Reputation: 2094
Why does pydantic not validate an argument that is the list of Foo objects but throws ValidationError when the argument is a list of primitive types?
Can I enforce the validation of complex types?
Validation doesn't work:
from typing import List
from pydantic import BaseModel
class Foo(BaseModel):
kind: str = "foo"
class Bar(BaseModel):
kind: str = "bar"
class Spam(BaseModel):
foos: List[Foo]
spam = Spam(foos=[Bar()])
print(spam.dict())
>>> {'foos': [{'kind': 'bar'}]}
Validation works:
class Spam(BaseModel):
foos: List[int]
spam = Spam(foos=[Bar()])
print(spam.dict())
pydantic.error_wrappers.ValidationError: 1 validation error for Spam
foos -> 0
value is not a valid integer (type=type_error.integer)
Upvotes: 2
Views: 11433
Reputation: 32163
When working with pydantic
, it should be remembered that:
pydantic is primarily a parsing library, not a validation library. Validation is a means to an end: building a model which conforms to the types and constraints provided.
In other words, pydantic guarantees the types and constraints of the output model, not the input data.
For additional validation of incoming data, a tool is provided - validators. For example:
class Spam(BaseModel):
foos: List[Foo]
@validator('foos', pre=True, each_item=True)

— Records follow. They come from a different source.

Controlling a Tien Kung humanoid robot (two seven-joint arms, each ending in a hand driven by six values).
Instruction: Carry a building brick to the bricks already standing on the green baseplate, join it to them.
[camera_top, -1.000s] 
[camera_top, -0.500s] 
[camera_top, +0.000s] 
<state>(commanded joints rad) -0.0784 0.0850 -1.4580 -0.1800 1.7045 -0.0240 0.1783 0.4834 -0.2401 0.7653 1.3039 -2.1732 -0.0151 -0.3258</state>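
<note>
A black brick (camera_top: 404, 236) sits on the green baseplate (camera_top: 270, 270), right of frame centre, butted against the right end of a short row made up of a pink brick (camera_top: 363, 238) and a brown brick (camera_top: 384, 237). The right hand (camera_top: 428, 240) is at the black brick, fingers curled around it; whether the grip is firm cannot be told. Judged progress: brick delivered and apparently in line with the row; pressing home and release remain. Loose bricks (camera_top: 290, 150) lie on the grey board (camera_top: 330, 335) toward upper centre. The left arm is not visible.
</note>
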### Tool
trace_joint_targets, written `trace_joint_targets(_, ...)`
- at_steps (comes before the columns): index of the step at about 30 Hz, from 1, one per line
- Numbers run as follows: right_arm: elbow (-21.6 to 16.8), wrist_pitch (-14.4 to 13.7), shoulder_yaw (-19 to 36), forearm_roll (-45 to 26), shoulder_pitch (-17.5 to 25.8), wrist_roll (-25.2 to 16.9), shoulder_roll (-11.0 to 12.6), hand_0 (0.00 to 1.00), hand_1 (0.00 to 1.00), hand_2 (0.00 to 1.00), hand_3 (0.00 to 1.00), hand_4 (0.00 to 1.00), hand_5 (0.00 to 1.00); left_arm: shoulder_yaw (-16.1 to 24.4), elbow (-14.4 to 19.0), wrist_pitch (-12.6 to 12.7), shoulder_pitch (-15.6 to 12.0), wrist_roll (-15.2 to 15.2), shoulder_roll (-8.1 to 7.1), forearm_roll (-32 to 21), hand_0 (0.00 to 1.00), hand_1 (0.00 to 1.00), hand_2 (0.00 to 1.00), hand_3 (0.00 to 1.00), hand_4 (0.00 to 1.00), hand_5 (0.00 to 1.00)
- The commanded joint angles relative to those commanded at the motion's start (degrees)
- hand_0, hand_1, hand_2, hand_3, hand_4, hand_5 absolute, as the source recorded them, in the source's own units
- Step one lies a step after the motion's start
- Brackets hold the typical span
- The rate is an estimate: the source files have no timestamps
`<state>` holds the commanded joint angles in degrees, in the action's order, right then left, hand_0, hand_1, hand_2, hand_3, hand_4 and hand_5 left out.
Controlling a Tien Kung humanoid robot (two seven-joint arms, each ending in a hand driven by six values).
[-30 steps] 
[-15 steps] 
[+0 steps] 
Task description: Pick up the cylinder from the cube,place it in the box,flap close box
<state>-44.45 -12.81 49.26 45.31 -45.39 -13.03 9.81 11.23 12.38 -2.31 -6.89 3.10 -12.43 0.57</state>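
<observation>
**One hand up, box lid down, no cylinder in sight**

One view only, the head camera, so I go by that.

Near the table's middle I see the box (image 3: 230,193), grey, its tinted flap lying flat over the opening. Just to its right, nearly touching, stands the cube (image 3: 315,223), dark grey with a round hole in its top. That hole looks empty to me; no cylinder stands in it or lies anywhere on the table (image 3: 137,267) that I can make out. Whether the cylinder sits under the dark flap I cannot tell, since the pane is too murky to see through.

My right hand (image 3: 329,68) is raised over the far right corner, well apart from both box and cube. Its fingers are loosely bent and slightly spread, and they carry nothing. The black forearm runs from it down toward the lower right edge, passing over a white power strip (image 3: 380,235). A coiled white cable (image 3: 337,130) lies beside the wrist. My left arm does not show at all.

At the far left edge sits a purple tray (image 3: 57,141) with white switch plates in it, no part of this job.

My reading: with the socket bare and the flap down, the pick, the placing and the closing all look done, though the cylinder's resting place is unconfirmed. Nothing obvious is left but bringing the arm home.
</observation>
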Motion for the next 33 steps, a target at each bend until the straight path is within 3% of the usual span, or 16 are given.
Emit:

def check_squares(cls, v):
assert isinstance(v, Foo), "Foo is only allowed"
return v
Upvotes: 5
Reputation: 556
You can't validate the value like kind: str = "foo"
. You have to use Field in order to validate values of a variable.
Try:
from typing import List
import pydantic
from pydantic import BaseModel, Field
class Foo(BaseModel):
kind: str = Field(const="foo", default="foo")
class Bar(BaseModel):
kind: str = Field(const="bar", default="bar")
class Spam(BaseModel):
foos: List[Foo]
try:
Spam.parse_obj({'foos': [{'kind': 'bar'}]})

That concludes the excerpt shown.